## YOUR INSTRUCTIONS
Set down again exactly the lines of the listing below that fall between the line holding "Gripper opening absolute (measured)" and the line holding "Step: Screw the", inclusive.
START PROVIDED MATERIAL
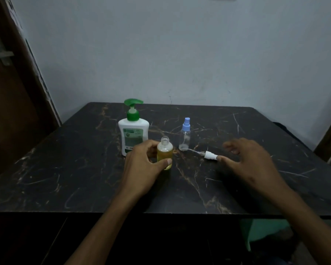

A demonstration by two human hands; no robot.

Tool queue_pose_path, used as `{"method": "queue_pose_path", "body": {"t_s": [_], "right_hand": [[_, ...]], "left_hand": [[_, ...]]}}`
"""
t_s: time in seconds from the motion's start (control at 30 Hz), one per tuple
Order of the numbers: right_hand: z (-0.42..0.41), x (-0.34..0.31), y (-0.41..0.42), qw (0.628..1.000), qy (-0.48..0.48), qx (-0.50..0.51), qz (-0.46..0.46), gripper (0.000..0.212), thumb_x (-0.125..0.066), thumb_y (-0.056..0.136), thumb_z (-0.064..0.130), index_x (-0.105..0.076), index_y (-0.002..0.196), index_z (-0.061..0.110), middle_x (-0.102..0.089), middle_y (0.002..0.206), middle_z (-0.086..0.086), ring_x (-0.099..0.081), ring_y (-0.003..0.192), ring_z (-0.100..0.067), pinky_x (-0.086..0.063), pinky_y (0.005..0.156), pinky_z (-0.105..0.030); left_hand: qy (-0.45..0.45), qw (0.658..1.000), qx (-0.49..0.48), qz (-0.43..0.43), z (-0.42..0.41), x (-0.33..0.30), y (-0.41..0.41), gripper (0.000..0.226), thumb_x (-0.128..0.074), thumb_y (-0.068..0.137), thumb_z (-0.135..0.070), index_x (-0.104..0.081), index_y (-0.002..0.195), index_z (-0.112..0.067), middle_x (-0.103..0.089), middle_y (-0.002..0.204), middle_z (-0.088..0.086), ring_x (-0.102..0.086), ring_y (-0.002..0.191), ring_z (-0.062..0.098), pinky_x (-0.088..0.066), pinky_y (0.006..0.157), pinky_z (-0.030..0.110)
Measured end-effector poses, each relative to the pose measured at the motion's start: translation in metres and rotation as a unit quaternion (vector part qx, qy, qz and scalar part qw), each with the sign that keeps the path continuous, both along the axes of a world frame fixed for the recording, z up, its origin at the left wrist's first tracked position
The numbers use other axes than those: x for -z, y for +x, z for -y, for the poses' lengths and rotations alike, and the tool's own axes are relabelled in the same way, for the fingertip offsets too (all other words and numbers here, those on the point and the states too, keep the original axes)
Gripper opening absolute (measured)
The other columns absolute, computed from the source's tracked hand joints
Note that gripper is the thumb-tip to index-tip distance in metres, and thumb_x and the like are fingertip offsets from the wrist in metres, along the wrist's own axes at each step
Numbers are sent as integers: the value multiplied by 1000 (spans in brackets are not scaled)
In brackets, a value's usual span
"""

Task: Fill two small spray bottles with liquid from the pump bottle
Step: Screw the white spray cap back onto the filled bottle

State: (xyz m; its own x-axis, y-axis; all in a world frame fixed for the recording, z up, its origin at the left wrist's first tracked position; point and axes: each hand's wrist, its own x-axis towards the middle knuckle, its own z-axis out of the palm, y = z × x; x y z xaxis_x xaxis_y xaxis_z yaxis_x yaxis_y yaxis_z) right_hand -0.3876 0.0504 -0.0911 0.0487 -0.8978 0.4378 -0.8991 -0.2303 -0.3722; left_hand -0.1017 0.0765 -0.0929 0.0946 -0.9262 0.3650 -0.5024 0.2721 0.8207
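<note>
On the dark marble-patterned table (pixel 65 169) in front of me stand three bottles. My left hand (pixel 141 169) is wrapped around the small open bottle (pixel 165 155), thumb pressed on its near side and fingers curled behind it, holding it upright on the tabletop. Yellow liquid fills it up to about the shoulder, and its threaded neck is bare, with no top on it.

Just behind my left hand, a little to the left, stands the white pump bottle (pixel 133 134) with its green pump head, upright, spout pointing right. Its lower right corner is hidden behind my fingers, so I cannot tell whether they touch it.

To the right of the open bottle and farther back stands the second small spray bottle (pixel 185 138), clear, with a blue spray top screwed on. It looks nearly empty, though the dim light makes that hard to judge.

Between the two small bottles and my right hand lies the white spray top (pixel 210 155) on its side, its thin dip tube trailing left toward the base of the blue-topped bottle.

My right hand (pixel 254 161) hovers over the table with fingers loosely spread and curved, gripping nothing. The thumb tip sits just beside the white top's end; I cannot tell whether it touches.
</note>
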Motion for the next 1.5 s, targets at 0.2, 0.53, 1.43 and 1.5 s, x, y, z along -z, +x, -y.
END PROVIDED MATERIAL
## YOUR RESPONSE
Gripper opening absolute (measured)
The other columns absolute, computed from the source's tracked hand joints
Note that gripper is the thumb-tip to index-tip distance in metres, and thumb_x and the like are fingertip offsets from the wrist in metres, along the wrist's own axes at each step
Numbers are sent as integers: the value multiplied by 1000 (spans in brackets are not scaled)
In brackets, a value's usual span
"""

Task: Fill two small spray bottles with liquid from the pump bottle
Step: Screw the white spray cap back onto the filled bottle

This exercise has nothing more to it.